Top of DATA SHOWN
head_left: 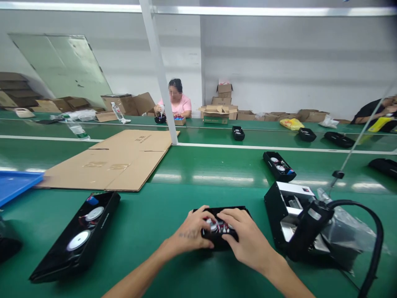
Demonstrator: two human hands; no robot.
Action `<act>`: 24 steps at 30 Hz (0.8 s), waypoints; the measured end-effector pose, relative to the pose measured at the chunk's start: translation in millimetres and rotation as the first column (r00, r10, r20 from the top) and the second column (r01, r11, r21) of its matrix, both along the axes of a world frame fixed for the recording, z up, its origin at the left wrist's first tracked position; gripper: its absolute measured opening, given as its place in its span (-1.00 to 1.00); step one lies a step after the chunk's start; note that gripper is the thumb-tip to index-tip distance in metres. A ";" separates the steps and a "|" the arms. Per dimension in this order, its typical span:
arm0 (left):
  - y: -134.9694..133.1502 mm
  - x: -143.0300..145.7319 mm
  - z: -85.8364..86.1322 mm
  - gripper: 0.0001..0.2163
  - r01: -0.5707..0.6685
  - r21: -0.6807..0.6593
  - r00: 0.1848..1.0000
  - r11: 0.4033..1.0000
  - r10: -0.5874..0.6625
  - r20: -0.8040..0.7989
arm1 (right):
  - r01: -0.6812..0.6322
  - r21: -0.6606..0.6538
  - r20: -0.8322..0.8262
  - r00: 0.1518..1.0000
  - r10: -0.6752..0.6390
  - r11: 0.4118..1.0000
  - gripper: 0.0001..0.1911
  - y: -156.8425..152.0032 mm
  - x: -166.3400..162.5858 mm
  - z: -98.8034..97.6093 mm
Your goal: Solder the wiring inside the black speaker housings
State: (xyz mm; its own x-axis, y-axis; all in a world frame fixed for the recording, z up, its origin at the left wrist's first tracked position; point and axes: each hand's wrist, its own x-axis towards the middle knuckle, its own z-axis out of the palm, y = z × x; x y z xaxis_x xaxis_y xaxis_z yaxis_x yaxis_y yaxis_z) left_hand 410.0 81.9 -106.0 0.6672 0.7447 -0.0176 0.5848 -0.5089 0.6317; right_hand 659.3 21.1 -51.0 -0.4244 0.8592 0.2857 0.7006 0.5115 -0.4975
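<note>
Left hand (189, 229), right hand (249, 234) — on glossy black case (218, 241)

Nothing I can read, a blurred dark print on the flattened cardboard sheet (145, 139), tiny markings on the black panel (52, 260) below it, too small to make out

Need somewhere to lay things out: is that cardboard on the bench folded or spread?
Spread: the cardboard sheet lies flat on the green bench, panels opened out.
</note>
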 end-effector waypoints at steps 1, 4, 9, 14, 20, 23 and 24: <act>-9.1 -0.9 -7.3 -0.78 0.027 0.094 0.999 0.995 -0.024 -0.036 | 0.097 0.158 -0.157 0.985 -0.072 0.983 -0.50 -14.9 13.2 0.0; -31.0 -3.9 -30.8 -0.83 0.075 0.412 0.997 0.908 -0.057 -0.055 | 0.599 0.326 -0.580 0.738 -0.346 0.731 -0.66 -54.3 58.0 -6.2; -39.3 -4.7 -51.1 -0.81 0.022 0.632 0.995 0.775 -0.077 0.060 | 0.899 -0.105 -0.722 0.225 -0.654 0.425 -0.15 -67.4 124.0 -29.5; -35.4 -5.2 -59.1 -0.78 -0.002 0.653 0.990 0.757 -0.090 0.108 | 0.675 -0.412 -0.589 0.316 -0.744 0.612 -0.28 -46.3 136.9 -50.7; -30.3 -7.5 -64.6 -0.80 0.010 0.664 0.993 0.747 -0.083 0.079 | 0.590 -0.359 -0.745 0.286 -0.603 0.723 -0.51 -46.2 125.2 -63.7; -27.0 -7.6 -61.2 -0.78 0.027 0.646 0.995 0.762 -0.082 0.055 | 0.624 -0.345 -0.820 0.163 -0.549 0.701 -0.44 -54.9 145.4 -49.2; -26.1 -7.0 -60.2 -0.77 0.031 0.641 0.996 0.767 -0.081 0.049 | 0.668 -0.314 -0.844 0.129 -0.520 0.675 -0.39 -57.3 153.4 -41.0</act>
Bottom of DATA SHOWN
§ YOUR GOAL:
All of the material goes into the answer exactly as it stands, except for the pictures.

§ SOLUTION TO THE EXERCISE:
head_left: 
Demonstrator: two human hands; no robot.
Action `<act>`: 24 steps at 30 Hz (0.8 s), waypoints; the measured end-effector pose, relative to the pose measured at the chunk's start: translation in millimetres and rotation as the first column (r00, r10, r20 from the top) and the second column (r01, r11, r21) of its matrix, both along the axes of a world frame fixed for the recording, z up, its origin at the left wrist's first tracked position; gripper: its absolute measured opening, given as its place in its span (-1.00 to 1.00); step one lies a step after the chunk's start; note that gripper is the thumb-tip to index-tip distance in metres. A ";" separates the steps and a "|" the arms. Per dimension in this order, its typical span:
arm0 (left):
  - y: -134.9694..133.1502 mm
  - x: -143.0300..145.7319 mm
  - z: -85.8364..86.1322 mm
  - gripper: 0.0001..0.2163
  - r01: -0.5707..0.6685
  - r21: -0.6807..0.6593
  - r00: 0.1848..1.0000
  - r11: 0.4033..1.0000
  - r10: -0.5874..0.6625
  - r20: -0.8040..0.7989
arm1 (right):
  - r01: -0.6812..0.6322
  - r21: -0.6606..0.6538
  - r20: -0.8322..0.8262
  - r00: 0.1518..1.0000
  - r10: -0.6752..0.6390
  - r11: 0.4118..1.0000
  - gripper: 0.0001..0.1911
  - y: -156.8425..152.0032 mm
  - x: -166.3400..162.5858 mm
  - z: -98.8034..97.6093 mm
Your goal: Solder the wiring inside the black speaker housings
State: (xyz mm; its own x-axis, y-axis; all in a world frame fixed for the recording, z up, its origin at the left wrist's first tracked position; point and axes: each hand's wrist, its own x-axis towards the middle knuckle, its own z-axis out of the palm, y = z × x; x y z xaxis_x xaxis_y xaxis_z yaxis_x yaxis_y yaxis_z) left_hand 410.0 81.9 -106.0 0.6672 0.7447 -0.0176 0.5848 -0.5089 0.6317; right_hand 659.3 21.1 -51.0 -0.4244 0.8592 0.2857 0.7006 0.5115 -0.4975
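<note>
Left hand (189, 229), right hand (249, 234) — on glossy black case (218, 241)

Nothing I can read, a blurred dark print on the flattened cardboard sheet (145, 139), tiny markings on the black panel (52, 260) below it, too small to make out

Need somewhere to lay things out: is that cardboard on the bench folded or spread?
Spread: the cardboard sheet lies flat on the green bench, panels opened out.
</note>
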 end-effector waypoints at steps 1, 4, 9, 14, 20, 23 and 24: <act>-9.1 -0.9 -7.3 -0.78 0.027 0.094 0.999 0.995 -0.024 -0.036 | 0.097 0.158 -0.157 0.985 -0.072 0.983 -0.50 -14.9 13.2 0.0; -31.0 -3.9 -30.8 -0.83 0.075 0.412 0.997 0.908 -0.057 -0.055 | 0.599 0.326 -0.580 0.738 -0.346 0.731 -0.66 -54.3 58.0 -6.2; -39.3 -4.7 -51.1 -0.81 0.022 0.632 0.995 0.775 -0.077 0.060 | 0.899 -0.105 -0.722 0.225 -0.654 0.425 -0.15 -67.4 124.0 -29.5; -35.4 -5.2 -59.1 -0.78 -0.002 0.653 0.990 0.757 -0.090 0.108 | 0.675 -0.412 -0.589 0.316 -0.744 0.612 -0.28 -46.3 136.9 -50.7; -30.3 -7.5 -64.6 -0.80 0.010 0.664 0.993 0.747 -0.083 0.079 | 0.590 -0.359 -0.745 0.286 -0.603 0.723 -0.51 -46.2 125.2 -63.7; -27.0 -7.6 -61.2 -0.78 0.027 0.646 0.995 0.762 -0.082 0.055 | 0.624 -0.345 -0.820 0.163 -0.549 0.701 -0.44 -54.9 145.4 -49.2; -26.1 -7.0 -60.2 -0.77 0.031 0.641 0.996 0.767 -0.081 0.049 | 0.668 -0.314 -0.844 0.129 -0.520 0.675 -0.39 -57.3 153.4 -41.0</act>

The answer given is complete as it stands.